As you may have noticed if you have peeked at the source code for this page, there are three more attributes you should add to each picture to make your website more user-friendly, "width", "height" and "alt".
As you might expect, width and height specify the image's width and height, in pixels (every picture is made of little dots called pixels, short for "picture cell"). Images take a lot longer to download than text, and most browsers first draw a box where a picture is going to be. If you set the width and height attributes, the browser will draw the box the right size for the picture straightaway, and wrap the text round the box if applicable; if you don't, most browsers draw a teeny tiny square box, and then later expand it to fit when the picture has finished downloading.
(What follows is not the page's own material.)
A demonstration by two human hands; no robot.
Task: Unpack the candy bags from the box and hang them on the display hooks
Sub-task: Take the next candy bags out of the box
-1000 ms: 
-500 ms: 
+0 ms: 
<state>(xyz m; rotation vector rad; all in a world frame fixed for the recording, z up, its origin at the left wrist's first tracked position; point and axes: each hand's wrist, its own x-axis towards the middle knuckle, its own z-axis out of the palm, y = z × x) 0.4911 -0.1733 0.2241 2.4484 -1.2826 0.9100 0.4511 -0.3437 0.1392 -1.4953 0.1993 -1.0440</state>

If your visitor is reading your text while waiting for the picture and you haven't specified width and height, when the box expands to fit the image the text will be suddenly pushed downwards out of the way, and your visitor will probably lose his place.
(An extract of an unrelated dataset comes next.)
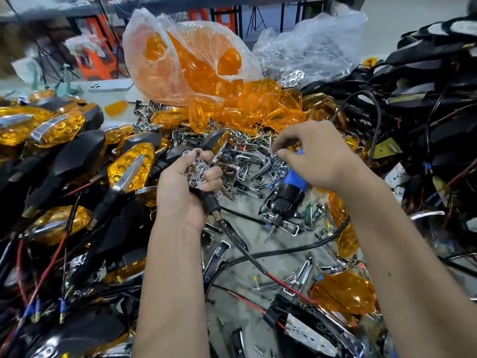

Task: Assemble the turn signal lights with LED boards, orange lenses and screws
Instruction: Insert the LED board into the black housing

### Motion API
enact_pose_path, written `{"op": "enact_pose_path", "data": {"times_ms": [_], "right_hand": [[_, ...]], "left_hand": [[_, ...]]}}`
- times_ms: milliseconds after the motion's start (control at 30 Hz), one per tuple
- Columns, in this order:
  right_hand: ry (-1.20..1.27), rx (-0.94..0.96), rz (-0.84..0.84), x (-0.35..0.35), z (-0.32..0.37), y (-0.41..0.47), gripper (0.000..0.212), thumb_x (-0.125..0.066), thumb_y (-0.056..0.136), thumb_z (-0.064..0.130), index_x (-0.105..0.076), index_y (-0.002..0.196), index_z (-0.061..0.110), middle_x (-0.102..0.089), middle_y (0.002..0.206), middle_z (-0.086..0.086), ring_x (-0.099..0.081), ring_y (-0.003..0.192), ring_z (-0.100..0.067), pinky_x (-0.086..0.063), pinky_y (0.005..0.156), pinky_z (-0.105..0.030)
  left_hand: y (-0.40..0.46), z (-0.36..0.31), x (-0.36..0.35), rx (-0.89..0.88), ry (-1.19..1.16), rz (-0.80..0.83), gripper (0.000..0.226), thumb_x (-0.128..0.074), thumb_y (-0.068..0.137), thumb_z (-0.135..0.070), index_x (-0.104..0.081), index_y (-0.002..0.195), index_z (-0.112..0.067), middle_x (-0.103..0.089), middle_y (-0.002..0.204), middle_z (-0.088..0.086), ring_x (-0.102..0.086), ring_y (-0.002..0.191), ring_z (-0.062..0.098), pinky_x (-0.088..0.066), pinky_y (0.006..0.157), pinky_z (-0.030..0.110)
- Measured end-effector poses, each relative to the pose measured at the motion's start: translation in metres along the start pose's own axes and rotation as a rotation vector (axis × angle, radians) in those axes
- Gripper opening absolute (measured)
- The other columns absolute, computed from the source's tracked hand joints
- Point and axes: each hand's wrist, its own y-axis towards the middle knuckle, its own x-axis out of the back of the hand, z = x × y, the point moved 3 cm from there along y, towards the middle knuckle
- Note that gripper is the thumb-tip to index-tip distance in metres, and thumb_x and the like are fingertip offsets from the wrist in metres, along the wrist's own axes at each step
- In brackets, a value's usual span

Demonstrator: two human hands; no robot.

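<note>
My left hand point(187, 187) grips a turn signal light point(197, 171) with a chrome honeycomb reflector showing between the fingers; its black stalk and wire point(232, 236) hang down. My right hand point(313, 156) holds a blue and black electric screwdriver point(291, 192), its bit pointing down, while thumb and forefinger pinch something small I cannot make out. Loose orange lenses point(247, 107) spill from a clear plastic bag point(185, 60) behind. An LED board point(309, 334) lies at the lower right. Screws point(258, 317) are scattered on the table.
Finished orange-lensed lights point(129, 166) are piled at the left. Black housings with wires point(433, 99) are heaped at the right. Chrome trim pieces point(245, 161) cover the middle. A second bag of chrome parts point(309, 47) stands at the back. An orange lens point(343, 293) lies near my right forearm.
</note>
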Motion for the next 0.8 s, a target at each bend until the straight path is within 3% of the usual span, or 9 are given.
{"op": "enact_pose_path", "data": {"times_ms": [133,233,300,367,533,667,800], "right_hand": [[0.050,-0.149,-0.161,0.014,-0.018,0.002,0.017,-0.065,0.097,0.011,-0.076,0.094,0.024,-0.072,0.100,0.000,-0.064,0.094,-0.019,-0.043,0.083,-0.026],[0.107,-0.233,-0.212,0.031,-0.041,-0.003,0.020,-0.063,0.096,0.011,-0.071,0.085,0.026,-0.074,0.090,-0.008,-0.070,0.085,-0.024,-0.056,0.082,-0.033],[0.164,-0.276,-0.159,0.039,-0.052,-0.010,0.019,-0.063,0.097,0.010,-0.070,0.085,0.022,-0.074,0.083,-0.011,-0.073,0.077,-0.026,-0.062,0.081,-0.045],[0.118,-0.290,-0.089,0.043,-0.061,-0.015,0.019,-0.064,0.097,0.010,-0.069,0.084,0.022,-0.074,0.077,-0.008,-0.074,0.072,-0.024,-0.063,0.079,-0.049],[-0.056,-0.325,0.091,0.043,-0.069,-0.022,0.028,-0.067,0.097,0.014,-0.068,0.075,0.031,-0.073,0.079,0.001,-0.072,0.079,-0.020,-0.061,0.080,-0.038],[-0.084,-0.331,0.194,0.045,-0.074,-0.027,0.014,-0.070,0.097,0.030,-0.073,0.083,0.028,-0.070,0.082,0.003,-0.068,0.083,-0.019,-0.060,0.083,-0.041],[-0.115,-0.325,0.357,0.043,-0.074,-0.032,0.018,-0.083,0.083,0.047,-0.073,0.086,0.032,-0.067,0.083,0.010,-0.065,0.081,-0.011,-0.051,0.071,-0.033]], "left_hand": [[0.000,0.001,-0.003,0.003,0.031,0.012,0.002,-0.039,0.108,-0.012,-0.039,0.109,-0.011,-0.053,0.083,0.000,-0.041,0.051,0.009,-0.032,0.038,0.014],[0.001,0.004,-0.009,-0.033,0.104,0.024,0.007,-0.039,0.110,-0.011,-0.045,0.107,-0.009,-0.055,0.084,0.002,-0.044,0.051,0.010,-0.035,0.040,0.015],[0.001,0.008,-0.014,-0.050,0.162,0.037,0.011,-0.040,0.110,-0.010,-0.047,0.101,-0.010,-0.056,0.084,0.003,-0.046,0.052,0.012,-0.036,0.040,0.016],[0.001,0.013,-0.018,-0.060,0.222,0.039,0.011,-0.042,0.109,-0.009,-0.047,0.100,-0.009,-0.057,0.084,0.004,-0.047,0.052,0.013,-0.036,0.040,0.017],[0.001,0.023,-0.024,-0.060,0.326,0.045,0.013,-0.044,0.109,-0.007,-0.048,0.097,-0.008,-0.055,0.086,0.005,-0.048,0.052,0.013,-0.035,0.040,0.017],[0.002,0.027,-0.025,-0.073,0.352,0.054,0.014,-0.045,0.108,-0.007,-0.049,0.095,-0.008,-0.057,0.085,0.005,-0.049,0.052,0.013,-0.035,0.040,0.017],[0.004,0.033,-0.026,-0.071,0.377,0.057,0.016,-0.045,0.108,-0.007,-0.051,0.094,-0.007,-0.060,0.083,0.004,-0.049,0.052,0.014,-0.036,0.041,0.018]]}}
Most web editors will work out the width and height of a picture for you, and add the relevant details to the command for you. Notepad won't of course, being a very basic editor not especially designed for webpage-making, but almost any picture editor or display program will tell you what the size of an image is in pixels, and it's not hard to add them manually.
The same tree, resized using width & height attributesYou can also resize a picture using the width and height attributes (just change the numbers), but this isn't a good idea unless you are also using the full-size image elsewhere on the same page. For one thing, if you get the proportions wrong your picture will be stretched out of shape - for example, the tree on the right is exactly the same image as the one above left, but slightly shrunk and viciously squashed by deliberately misusing the width and height atributes. For another, if you are making your picture bigger this way it will almost certainly look fuzzy; and if you are making it smaller, your visitor still has to wait while the full-size picture downloads, so there's no point. If you want to show a smaller version of a picture (often called a thumbnail), maybe with a link to display the full-size version if the visitor wants, use a graphics package to make a smaller version of the image, and use that instead.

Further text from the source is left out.